#### WHAT IS EXPECTED:
All of the data, except its images, should be set down exactly as it appears.

----- RECORDED DATA -----

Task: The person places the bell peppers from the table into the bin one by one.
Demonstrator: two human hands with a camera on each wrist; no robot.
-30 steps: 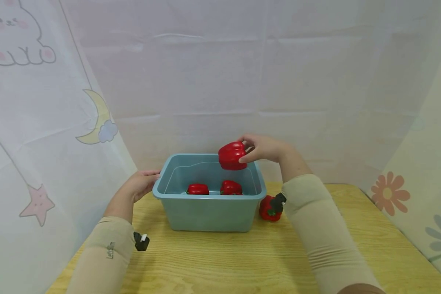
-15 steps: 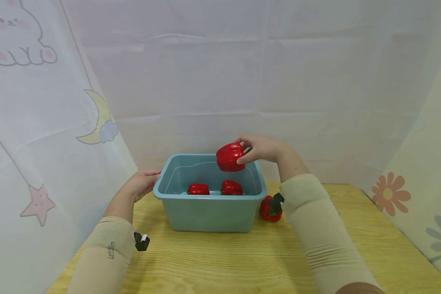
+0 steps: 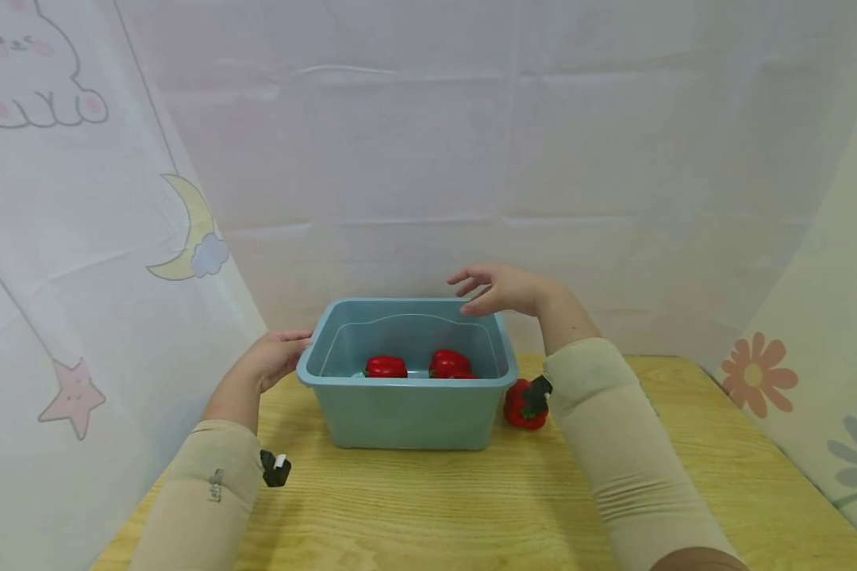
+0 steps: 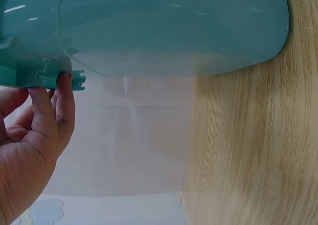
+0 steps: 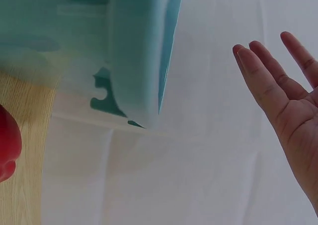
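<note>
Resting on the floor of the teal plastic tub (image 3: 407, 412), two red bell peppers (image 3: 448, 363) are seen side by side. Above the tub's far right corner the right hand (image 3: 501, 289) is held empty, fingers spread. The tub's left rim is pinched by the left hand (image 3: 274, 358). Another red bell pepper (image 3: 520, 406) lies on the wooden table (image 3: 428, 507) just beside the tub.

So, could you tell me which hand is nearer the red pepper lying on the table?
Right hand, above the bin's far corner; left hand holds the opposite rim, farther from the pepper.
</note>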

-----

#### WRITTEN ANSWER:
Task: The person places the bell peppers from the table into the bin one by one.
Demonstrator: two human hands with a camera on each wrist; no robot.
-30 steps: 
-15 steps: 
+0 steps: 
+0 steps: 
+0 steps: 
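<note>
Resting on the floor of the teal plastic tub (image 3: 407, 412), two red bell peppers (image 3: 448, 363) are seen side by side. Above the tub's far right corner the right hand (image 3: 501, 289) is held empty, fingers spread. The tub's left rim is pinched by the left hand (image 3: 274, 358). Another red bell pepper (image 3: 520, 406) lies on the wooden table (image 3: 428, 507) just beside the tub.

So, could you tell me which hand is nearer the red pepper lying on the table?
Right hand, above the bin's far corner; left hand holds the opposite rim, farther from the pepper.
</note>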

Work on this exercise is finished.